> Exercise goal
When you reach the line containing "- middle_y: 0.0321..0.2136" in the data below, begin returning lines exactly as written, and stop once the line containing "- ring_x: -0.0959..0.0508" has been returned.

═════ Given data

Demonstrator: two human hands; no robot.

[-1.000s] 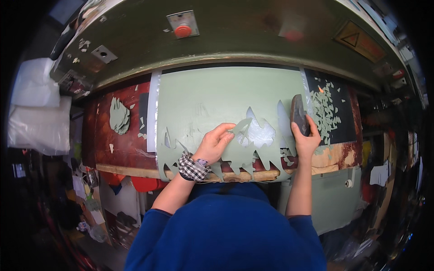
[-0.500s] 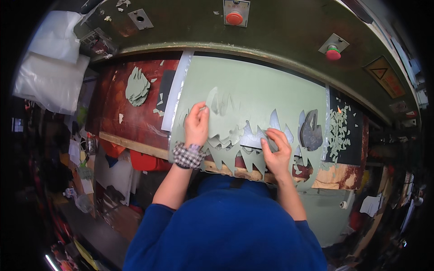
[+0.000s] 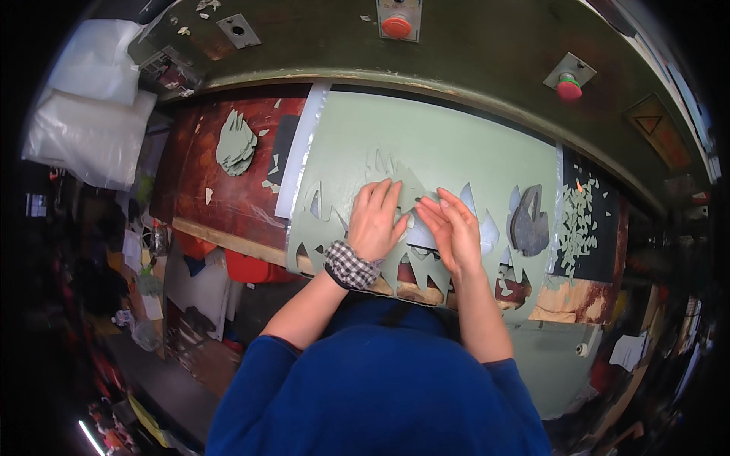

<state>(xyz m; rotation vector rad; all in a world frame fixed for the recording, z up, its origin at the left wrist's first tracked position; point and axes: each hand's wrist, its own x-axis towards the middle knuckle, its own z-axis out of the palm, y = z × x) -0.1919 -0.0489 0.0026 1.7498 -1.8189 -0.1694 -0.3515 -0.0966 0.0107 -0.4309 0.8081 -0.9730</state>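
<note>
Bare hands are working near the middle of a pale green sheet [image 3: 441,144]: the left hand [image 3: 375,222] is lying palm down, fingers close together, thumb apart, while the right hand [image 3: 454,232] is showing its palm just beside it, fingers loosely spread. Between the fingertips a thin cut piece [image 3: 411,182] is appearing, its outline blurred; whether either hand is pinching it cannot be told.

Reading from the left, clear plastic bags [image 3: 91,137] are hanging beyond the left edge of the red-brown worktop [image 3: 236,201]. On its left part, nearer the far edge, a stack of jagged green pieces [image 3: 236,144] is resting, with a few loose scraps nearby. A whitish strip [image 3: 300,159] is bordering the sheet's left edge. A checked scrunchie [image 3: 352,264] is encircling the left wrist. Beyond the far edge, a dark green machine beam [image 3: 487,53] is carrying a red push button [image 3: 396,27]. Along the near edge, pointed cutouts are opening the sheet. Toward the sheet's right edge, a dark cutting die [image 3: 530,220] is lying flat, apart from the right hand. At the worktop's right end, a black mat [image 3: 601,254] is bearing many small green offcuts [image 3: 579,228]. Above, a yellowish warning label [image 3: 658,133] is marking the beam.
</note>
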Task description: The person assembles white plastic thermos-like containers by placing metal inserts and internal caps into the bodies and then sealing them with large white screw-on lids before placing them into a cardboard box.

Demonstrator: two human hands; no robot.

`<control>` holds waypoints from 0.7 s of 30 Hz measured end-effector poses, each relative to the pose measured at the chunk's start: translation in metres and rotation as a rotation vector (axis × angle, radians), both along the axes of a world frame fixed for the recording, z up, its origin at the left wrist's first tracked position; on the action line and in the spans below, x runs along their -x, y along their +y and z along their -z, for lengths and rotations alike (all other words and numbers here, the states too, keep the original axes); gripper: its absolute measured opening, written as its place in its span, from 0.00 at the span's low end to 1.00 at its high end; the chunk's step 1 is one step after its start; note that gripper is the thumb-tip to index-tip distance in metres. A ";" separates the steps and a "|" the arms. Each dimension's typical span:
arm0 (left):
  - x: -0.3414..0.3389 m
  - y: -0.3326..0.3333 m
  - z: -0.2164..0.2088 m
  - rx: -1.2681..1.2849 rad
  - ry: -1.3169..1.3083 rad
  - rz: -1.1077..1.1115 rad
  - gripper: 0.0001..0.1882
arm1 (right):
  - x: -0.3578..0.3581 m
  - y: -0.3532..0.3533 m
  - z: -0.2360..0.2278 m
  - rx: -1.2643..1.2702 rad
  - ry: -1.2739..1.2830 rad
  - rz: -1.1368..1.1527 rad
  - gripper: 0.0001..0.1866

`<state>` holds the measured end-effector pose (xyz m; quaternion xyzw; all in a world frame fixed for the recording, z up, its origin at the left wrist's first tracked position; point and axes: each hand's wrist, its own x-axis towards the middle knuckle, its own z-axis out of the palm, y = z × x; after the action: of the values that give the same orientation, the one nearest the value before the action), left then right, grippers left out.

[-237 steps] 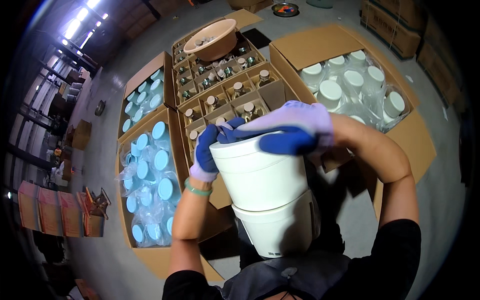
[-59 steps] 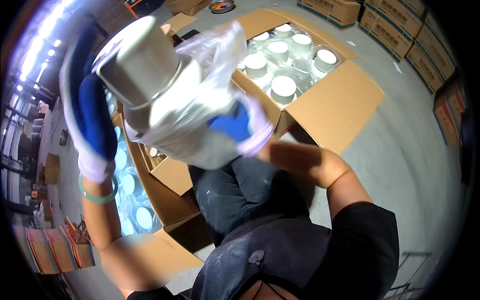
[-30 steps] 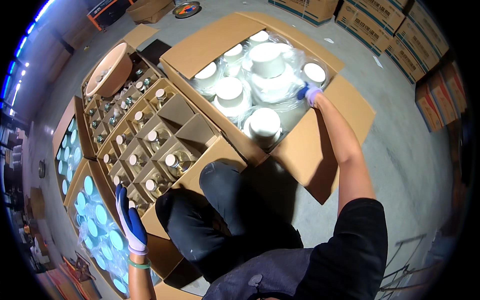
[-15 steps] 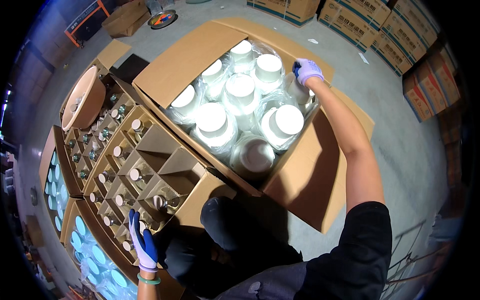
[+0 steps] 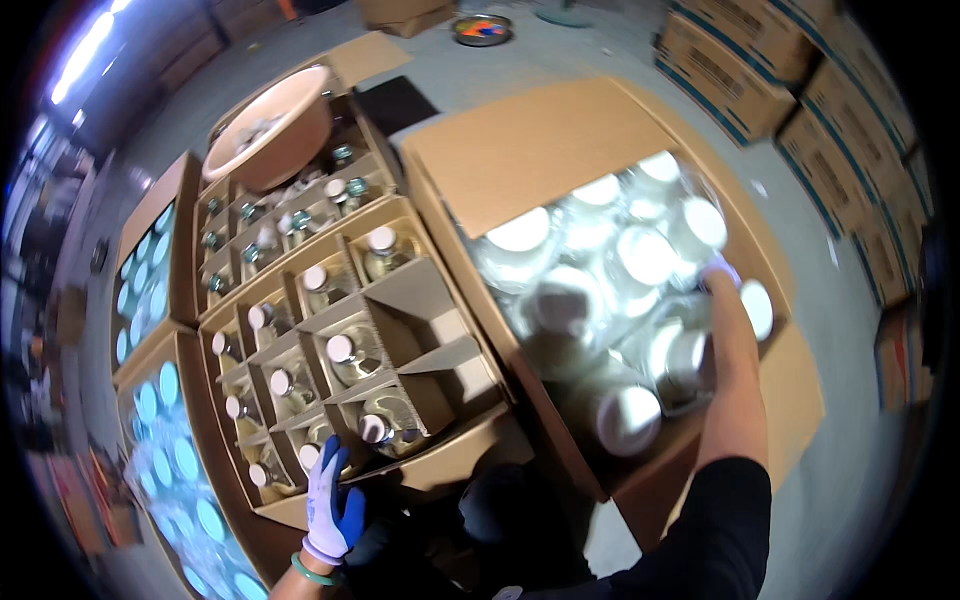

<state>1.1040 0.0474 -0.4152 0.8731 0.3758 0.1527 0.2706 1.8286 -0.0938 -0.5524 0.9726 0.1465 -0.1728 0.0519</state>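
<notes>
My right hand [image 5: 719,272], in a pale purple glove, reaches down among white-topped containers [image 5: 643,255] wrapped in clear plastic inside a large open carton [image 5: 545,140]. Its fingers are hidden between the containers and blurred, so any grip cannot be made out. Just right of that wrist stands another white-topped container [image 5: 757,310]. My left hand [image 5: 335,505], gloved in pale purple with a blue palm, holds nothing; its fingers are spread. It hovers at the near edge of a carton with cardboard dividers [image 5: 430,355], beside glass bottles with white caps [image 5: 342,348]. Several cells on that carton's right side hold no bottle.
A peach basin [image 5: 285,125] rests on another divided carton of bottles at the far left. Cartons of light-blue-topped items [image 5: 186,458] stand along the left. Closed cartons [image 5: 725,75] are stacked at the far right. A round tray [image 5: 482,30] lies on the floor.
The view has turned left, so the cartons sit further right. My right hand has gone from the large carton's far-right side down among the wrapped containers. My left hand stays open near the bottles.
</notes>
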 end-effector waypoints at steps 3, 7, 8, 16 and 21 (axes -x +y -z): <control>-0.005 0.010 0.004 0.001 -0.032 0.058 0.33 | -0.017 -0.024 0.011 0.169 -0.091 0.091 0.27; 0.005 0.005 -0.004 -0.018 -0.078 -0.009 0.33 | 0.040 0.008 -0.027 0.248 -0.104 0.000 0.25; 0.007 0.005 -0.004 -0.021 -0.110 -0.009 0.33 | 0.046 0.009 -0.038 0.159 -0.128 0.076 0.27; 0.008 0.003 0.010 -0.076 -0.233 0.014 0.31 | -0.021 -0.034 -0.191 0.360 -0.358 -0.213 0.20; 0.003 -0.015 -0.003 -0.313 -0.328 0.050 0.28 | 0.182 -0.004 -0.368 0.300 -0.549 -0.793 0.14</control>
<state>1.1008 0.0321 -0.4119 0.8770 0.2768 0.3422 0.1929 1.6466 -0.0976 -0.1843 0.8336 0.4592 0.1032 0.2892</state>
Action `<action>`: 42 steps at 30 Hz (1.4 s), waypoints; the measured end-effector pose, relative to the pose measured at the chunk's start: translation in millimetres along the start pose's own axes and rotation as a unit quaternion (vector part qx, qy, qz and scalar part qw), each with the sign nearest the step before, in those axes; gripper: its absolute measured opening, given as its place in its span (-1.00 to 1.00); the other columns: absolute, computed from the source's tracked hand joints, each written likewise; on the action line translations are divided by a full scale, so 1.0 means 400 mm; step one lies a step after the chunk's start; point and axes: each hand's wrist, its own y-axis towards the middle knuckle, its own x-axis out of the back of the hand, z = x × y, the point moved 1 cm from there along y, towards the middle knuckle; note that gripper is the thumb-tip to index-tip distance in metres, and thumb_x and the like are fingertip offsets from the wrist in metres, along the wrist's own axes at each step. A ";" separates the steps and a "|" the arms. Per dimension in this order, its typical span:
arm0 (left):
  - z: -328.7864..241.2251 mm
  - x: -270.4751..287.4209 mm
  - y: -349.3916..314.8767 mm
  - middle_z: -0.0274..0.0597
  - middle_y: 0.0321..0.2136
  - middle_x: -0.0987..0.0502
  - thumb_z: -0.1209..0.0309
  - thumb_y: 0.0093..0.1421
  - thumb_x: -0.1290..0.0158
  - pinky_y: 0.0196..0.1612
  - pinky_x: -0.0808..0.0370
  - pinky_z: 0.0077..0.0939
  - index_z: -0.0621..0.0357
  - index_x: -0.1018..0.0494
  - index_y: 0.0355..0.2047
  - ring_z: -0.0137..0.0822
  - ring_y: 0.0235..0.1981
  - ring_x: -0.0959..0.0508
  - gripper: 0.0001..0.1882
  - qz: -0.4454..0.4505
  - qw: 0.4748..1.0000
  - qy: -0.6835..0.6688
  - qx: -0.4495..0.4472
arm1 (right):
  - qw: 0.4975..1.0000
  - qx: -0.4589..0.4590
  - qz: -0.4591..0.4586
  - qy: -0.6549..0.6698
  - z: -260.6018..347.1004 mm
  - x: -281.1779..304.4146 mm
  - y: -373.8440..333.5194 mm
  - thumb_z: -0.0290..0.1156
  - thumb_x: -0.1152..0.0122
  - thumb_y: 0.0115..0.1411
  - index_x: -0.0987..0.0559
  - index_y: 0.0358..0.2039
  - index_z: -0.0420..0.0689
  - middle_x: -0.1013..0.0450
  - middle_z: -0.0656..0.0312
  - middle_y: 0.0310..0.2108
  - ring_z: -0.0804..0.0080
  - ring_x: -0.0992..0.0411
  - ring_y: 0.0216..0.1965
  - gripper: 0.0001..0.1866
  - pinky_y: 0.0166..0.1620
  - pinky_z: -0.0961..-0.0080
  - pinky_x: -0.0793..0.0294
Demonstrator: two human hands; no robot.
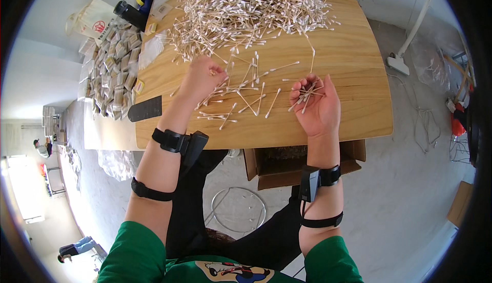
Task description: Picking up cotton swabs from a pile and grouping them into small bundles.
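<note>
My right hand (320, 106) is palm up near the table's front edge, its fingers curled round a small bunch of cotton swabs (308, 94). To its left, my left hand (205, 78) is held low over the loose cotton swabs (255, 68), thumb and fingertips pinched together on what looks like a cotton swab, partly hidden by the fingers. These loose swabs lie at various angles between the two hands. Beyond them a large heap of white-tipped cotton swabs (251, 9) covers the far part of the wooden table (353, 93).
Many small filled packets (115, 70) are piled left of the table, by a black bottle (128, 14) and a pale bag (95, 19). A dark flat strip (145, 109) lies at the left table edge. Below the front edge stands an open cardboard box (279, 174).
</note>
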 end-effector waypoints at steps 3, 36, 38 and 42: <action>-0.012 0.028 -0.007 -0.21 -0.46 -0.47 0.36 -0.06 -0.27 -0.29 -0.39 -0.52 0.20 -0.51 -0.49 -0.37 -0.38 -0.46 -0.80 -0.044 0.992 -0.114 0.039 | 1.000 -0.003 -0.008 -0.005 -0.004 -0.001 -0.001 -0.10 0.23 0.34 -0.44 -0.37 -0.20 -0.42 0.09 -0.43 0.18 -0.39 -0.32 -0.58 -0.26 0.35 -0.43; -0.258 -0.013 -0.044 -0.19 -0.46 -0.56 0.51 0.12 -0.08 -0.33 -0.45 -0.58 0.26 -0.46 -0.25 -0.45 -0.44 -0.53 -0.82 0.086 0.973 -0.214 -0.018 | 0.996 -0.060 -0.028 -0.054 -0.108 -0.034 -0.006 -0.14 0.20 0.34 -0.44 -0.19 -0.28 -0.46 0.03 -0.30 0.18 -0.45 -0.18 -0.59 -0.08 0.31 -0.45; -0.263 -0.019 -0.033 -0.14 -0.49 -0.57 0.49 0.11 -0.08 -0.35 -0.46 -0.51 0.24 -0.46 -0.28 -0.37 -0.46 -0.55 -0.84 0.092 0.971 -0.219 -0.028 | 0.997 -0.056 -0.011 -0.056 -0.106 -0.024 -0.001 -0.19 0.13 0.32 -0.44 -0.20 -0.26 -0.46 0.07 -0.32 0.24 -0.46 -0.21 -0.64 -0.14 0.36 -0.46; -0.294 -0.022 -0.011 -0.23 -0.50 -0.55 0.48 0.11 -0.11 -0.35 -0.44 -0.59 0.28 -0.46 -0.36 -0.47 -0.46 -0.52 -0.88 0.188 0.950 -0.249 -0.008 | 0.996 -0.023 -0.012 -0.086 -0.103 -0.010 0.003 -0.35 -0.02 0.27 -0.45 -0.27 -0.21 -0.46 0.20 -0.37 0.39 -0.46 -0.34 -0.82 -0.33 0.51 -0.47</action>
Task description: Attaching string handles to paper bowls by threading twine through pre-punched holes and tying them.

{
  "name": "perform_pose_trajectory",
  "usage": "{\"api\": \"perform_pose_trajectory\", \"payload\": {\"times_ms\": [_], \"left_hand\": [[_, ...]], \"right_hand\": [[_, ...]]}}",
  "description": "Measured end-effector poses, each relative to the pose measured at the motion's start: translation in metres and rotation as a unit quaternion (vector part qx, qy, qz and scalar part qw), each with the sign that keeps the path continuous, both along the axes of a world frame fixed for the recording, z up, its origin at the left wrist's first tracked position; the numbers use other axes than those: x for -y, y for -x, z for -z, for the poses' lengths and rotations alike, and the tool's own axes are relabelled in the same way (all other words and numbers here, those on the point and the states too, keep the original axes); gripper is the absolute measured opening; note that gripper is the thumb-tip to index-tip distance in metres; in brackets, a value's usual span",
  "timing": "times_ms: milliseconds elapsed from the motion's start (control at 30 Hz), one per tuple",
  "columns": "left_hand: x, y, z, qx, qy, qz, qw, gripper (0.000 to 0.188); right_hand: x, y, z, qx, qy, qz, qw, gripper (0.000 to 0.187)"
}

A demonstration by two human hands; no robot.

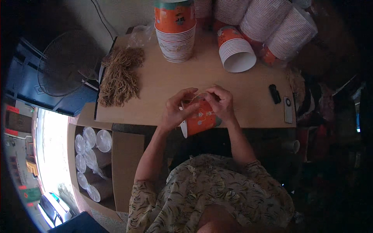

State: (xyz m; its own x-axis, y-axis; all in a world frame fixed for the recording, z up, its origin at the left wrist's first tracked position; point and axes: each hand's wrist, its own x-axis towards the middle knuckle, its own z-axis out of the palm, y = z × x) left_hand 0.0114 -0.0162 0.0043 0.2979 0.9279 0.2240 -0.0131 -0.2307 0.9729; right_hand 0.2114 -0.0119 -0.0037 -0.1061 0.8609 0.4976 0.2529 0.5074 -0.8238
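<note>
An orange paper tub (200, 119) with white drawings and a white rim lies tilted on its side at the table's near edge, its mouth toward the left. My left hand (178, 110) is bent over its rim side, thumb lying along the tub. My right hand (222, 104) is over the upper side, with thumb and forefinger pinched. A thin pale string (199, 94) runs between the fingers of both hands above the tub. Part of the string and the fingertips' exact hold are hidden.
A bundle of tan strings (121, 77) lies at the table's left. Stacked tubs (175, 35) stand at the back, beside a tipped stack (237, 54) and wrapped stacks (268, 23). A black object (274, 94) and a phone-like slab (288, 110) lie right. A carton (128, 167) holds bagged tubs.
</note>
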Motion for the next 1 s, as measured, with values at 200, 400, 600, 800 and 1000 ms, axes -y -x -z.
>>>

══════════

> Answer to this exercise
  - middle_y: 0.0321..0.2136
  - middle_x: -0.0987..0.0502
  - thumb_z: -0.1209..0.0309
  - thumb_y: 0.0093..0.1421
  - thumb_x: -0.1290..0.0158
  - pinky_y: 0.0196..0.1612
  - pinky_x: -0.0808..0.0370
  - pinky_z: 0.0077..0.0939
  - index_z: -0.0621..0.0357
  - index_x: -0.1018..0.0494
  - index_y: 0.0355..0.2047
  - ring_z: -0.0137..0.0822
  - ring_y: 0.0235..0.1981
  - ring_x: -0.0959..0.0508

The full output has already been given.